> _PROBLEM REQUIREMENTS_:
Look below for the line with "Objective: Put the"; begin the copy there and stop after the line with "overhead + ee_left", keeping the text exact and the pictures out.

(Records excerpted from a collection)
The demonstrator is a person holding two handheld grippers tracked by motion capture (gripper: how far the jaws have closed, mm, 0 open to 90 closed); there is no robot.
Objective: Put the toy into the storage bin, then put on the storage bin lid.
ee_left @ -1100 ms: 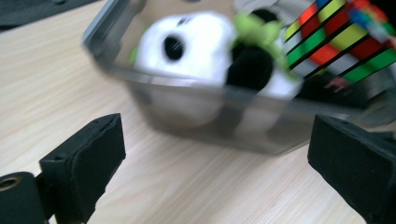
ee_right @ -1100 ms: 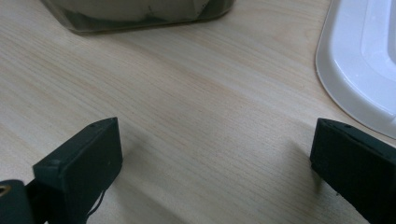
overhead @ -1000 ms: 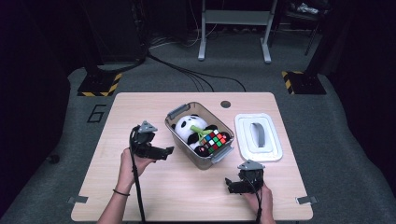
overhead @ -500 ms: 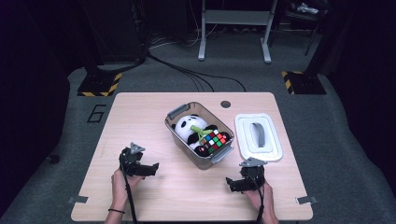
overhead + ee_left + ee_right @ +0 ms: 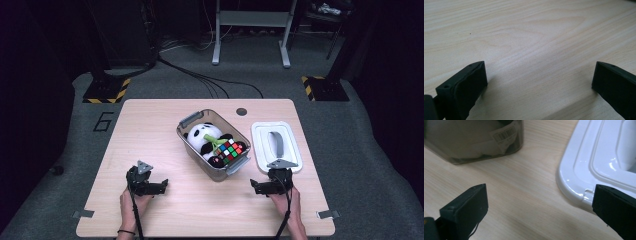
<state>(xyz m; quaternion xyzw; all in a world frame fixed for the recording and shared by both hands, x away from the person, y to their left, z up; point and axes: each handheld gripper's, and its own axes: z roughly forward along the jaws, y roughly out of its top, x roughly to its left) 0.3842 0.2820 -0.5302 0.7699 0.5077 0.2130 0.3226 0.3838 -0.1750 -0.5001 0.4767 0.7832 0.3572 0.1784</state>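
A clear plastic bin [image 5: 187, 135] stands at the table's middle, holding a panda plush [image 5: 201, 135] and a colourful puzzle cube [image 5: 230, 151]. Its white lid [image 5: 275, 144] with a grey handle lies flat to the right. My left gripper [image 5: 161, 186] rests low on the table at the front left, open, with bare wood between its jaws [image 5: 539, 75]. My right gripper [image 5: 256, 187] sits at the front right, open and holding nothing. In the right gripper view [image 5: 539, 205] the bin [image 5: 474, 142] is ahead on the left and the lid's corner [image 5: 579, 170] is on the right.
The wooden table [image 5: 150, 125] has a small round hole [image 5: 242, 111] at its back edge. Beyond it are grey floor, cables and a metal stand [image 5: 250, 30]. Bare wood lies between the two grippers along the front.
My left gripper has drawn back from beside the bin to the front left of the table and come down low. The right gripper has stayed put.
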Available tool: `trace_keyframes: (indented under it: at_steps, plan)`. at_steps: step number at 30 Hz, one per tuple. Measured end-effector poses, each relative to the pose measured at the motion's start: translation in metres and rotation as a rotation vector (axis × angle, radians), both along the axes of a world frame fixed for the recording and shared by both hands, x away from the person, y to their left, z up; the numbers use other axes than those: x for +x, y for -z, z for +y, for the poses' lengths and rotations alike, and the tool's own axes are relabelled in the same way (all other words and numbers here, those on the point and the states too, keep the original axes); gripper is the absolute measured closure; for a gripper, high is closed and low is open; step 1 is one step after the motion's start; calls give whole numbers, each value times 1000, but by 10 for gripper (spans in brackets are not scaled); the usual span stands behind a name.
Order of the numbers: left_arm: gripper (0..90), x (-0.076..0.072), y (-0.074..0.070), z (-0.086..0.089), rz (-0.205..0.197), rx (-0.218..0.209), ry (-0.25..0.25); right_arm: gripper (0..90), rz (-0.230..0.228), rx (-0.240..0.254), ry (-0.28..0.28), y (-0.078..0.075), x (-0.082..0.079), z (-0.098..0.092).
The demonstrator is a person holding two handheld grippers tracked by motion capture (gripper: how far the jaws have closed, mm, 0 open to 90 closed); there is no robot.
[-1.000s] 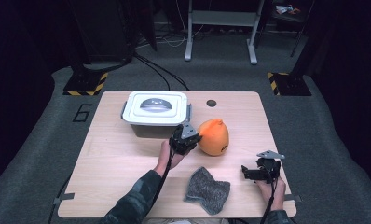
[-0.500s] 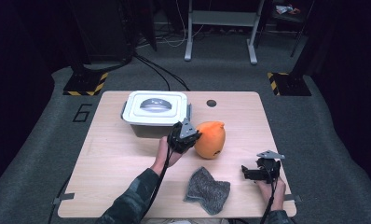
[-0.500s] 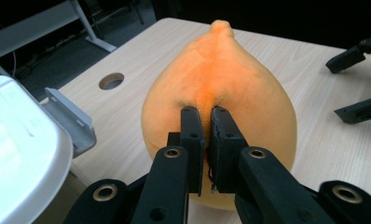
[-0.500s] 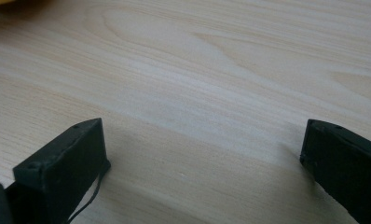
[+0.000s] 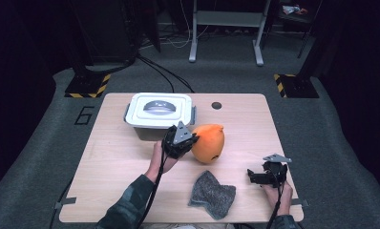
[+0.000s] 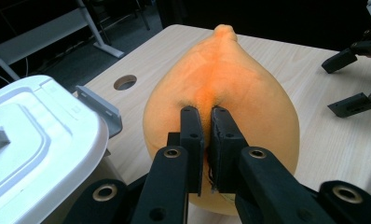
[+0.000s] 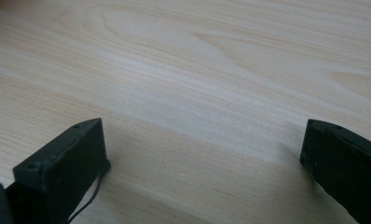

> _YOUR RESPONSE_:
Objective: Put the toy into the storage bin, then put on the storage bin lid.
ee_left @ -1100 ms: 
ee_right @ -1100 ms: 
overhead @ -1000 ms: 
overhead @ -500 ms: 
overhead + ee_left + ee_right @ +0 ms: 

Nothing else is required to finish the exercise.